_THE DATA_.
+---+
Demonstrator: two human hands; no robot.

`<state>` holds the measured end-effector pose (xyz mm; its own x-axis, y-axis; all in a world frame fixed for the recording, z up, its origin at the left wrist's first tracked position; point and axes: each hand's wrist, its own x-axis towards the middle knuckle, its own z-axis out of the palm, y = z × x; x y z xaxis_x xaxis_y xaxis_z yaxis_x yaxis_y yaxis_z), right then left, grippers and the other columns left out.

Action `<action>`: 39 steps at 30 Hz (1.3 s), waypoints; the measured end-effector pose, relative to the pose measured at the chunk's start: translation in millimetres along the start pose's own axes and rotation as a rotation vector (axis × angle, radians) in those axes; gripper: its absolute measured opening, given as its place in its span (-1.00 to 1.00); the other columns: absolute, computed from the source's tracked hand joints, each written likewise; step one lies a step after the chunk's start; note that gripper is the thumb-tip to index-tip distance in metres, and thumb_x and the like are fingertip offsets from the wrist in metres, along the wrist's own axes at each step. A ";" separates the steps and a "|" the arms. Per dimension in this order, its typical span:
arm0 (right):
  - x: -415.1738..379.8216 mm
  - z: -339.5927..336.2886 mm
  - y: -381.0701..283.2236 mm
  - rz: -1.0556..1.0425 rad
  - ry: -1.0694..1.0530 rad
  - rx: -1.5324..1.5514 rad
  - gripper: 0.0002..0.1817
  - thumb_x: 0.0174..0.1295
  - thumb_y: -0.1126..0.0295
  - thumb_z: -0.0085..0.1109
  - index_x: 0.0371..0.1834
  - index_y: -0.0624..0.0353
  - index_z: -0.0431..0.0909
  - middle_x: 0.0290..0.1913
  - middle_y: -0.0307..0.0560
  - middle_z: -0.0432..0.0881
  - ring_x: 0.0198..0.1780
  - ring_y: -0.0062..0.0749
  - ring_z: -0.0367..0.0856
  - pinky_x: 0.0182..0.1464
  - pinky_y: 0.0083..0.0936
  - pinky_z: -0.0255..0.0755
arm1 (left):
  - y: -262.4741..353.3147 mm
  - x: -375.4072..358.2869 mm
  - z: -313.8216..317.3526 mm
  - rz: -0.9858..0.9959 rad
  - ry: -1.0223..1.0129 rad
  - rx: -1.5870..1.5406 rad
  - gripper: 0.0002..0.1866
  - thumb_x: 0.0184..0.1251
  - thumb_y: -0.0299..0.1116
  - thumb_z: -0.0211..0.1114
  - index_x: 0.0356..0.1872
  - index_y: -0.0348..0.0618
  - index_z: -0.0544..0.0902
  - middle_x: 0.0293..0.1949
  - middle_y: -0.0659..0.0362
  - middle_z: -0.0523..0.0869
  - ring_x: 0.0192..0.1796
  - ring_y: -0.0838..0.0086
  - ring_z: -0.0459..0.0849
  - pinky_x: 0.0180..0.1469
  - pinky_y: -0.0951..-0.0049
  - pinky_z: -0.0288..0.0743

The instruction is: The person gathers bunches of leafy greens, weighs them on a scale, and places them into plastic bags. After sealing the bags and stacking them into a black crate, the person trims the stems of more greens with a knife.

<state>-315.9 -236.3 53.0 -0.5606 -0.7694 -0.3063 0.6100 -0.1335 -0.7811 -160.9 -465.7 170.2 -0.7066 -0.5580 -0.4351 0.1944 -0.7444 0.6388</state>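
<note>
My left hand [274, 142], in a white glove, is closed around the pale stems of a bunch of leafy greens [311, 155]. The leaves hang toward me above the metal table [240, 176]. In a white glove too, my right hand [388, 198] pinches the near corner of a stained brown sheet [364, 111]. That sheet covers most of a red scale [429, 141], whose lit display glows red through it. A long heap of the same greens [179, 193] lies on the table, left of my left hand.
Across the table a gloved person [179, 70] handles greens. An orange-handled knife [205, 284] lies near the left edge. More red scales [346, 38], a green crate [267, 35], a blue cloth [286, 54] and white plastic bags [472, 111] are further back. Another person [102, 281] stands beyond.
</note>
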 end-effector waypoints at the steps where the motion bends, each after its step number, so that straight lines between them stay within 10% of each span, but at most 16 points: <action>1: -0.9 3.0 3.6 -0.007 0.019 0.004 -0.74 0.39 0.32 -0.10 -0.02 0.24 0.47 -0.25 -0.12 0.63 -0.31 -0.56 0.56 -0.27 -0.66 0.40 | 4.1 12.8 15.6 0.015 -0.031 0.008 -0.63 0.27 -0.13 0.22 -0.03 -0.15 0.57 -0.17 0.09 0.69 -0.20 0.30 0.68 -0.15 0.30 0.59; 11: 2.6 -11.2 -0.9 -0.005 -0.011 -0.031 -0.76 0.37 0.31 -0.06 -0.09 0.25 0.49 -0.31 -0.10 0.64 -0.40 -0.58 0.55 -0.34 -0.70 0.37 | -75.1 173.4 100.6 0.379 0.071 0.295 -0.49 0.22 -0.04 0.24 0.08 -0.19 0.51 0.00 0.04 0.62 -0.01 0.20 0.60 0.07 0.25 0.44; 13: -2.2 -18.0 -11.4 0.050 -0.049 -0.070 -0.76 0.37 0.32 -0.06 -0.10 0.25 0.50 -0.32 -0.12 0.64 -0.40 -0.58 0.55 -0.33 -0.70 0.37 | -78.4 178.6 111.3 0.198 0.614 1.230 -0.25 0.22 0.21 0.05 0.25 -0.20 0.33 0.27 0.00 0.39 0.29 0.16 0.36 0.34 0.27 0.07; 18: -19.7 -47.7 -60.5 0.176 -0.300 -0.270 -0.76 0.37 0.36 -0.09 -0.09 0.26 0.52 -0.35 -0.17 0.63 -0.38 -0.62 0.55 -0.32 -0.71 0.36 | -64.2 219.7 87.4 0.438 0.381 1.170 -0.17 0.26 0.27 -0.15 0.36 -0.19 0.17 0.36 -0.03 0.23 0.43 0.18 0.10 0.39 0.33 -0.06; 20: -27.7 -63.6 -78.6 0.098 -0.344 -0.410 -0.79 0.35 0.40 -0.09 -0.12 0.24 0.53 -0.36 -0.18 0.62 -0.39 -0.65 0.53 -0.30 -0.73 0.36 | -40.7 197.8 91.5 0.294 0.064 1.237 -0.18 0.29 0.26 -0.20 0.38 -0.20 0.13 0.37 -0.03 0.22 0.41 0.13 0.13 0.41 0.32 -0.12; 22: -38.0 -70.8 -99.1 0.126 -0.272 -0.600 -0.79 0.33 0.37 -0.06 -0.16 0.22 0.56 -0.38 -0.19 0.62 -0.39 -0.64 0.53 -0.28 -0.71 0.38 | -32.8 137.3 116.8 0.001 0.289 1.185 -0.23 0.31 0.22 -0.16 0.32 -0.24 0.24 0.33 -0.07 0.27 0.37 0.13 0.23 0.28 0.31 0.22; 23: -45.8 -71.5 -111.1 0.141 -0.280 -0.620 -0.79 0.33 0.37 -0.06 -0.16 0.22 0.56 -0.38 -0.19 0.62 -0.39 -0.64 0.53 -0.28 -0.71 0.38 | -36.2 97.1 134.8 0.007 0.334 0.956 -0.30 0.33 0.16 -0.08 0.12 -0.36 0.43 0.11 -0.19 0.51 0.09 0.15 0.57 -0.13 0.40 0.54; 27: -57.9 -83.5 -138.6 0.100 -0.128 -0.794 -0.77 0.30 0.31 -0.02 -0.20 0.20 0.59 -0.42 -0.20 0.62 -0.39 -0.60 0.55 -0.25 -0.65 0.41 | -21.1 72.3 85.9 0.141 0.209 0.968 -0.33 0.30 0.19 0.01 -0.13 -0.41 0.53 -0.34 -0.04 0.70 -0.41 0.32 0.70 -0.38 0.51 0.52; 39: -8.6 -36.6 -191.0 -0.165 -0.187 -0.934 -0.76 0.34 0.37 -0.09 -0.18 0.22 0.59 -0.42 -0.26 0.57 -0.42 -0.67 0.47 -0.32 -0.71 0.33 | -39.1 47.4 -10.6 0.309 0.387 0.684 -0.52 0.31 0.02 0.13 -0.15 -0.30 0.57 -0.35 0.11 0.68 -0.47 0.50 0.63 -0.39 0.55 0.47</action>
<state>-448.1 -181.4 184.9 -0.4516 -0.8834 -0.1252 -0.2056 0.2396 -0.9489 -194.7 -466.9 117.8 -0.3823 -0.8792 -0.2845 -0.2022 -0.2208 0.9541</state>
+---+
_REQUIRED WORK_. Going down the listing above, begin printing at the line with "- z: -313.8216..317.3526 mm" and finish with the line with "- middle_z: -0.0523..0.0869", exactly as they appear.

_OUTPUT_.
  - z: -313.8216..317.3526 mm
  - rz: -0.9858..0.9959 rad
  - ry: -1.0223..1.0129 rad
  - rx: -1.5870..1.5406 rad
  - gripper: 0.0002..0.1866
  - thumb_x: 0.0184..0.1251
  - thumb_y: -0.0299..0.1116
  - thumb_z: -0.0211..0.1114
  - index_x: 0.0356..0.1872
  - index_y: -0.0348..0.0618
  - index_z: -0.0544..0.0902
  - middle_x: 0.0293..0.1949
  - middle_y: -0.0659..0.0362
  - middle_z: -0.0523..0.0869

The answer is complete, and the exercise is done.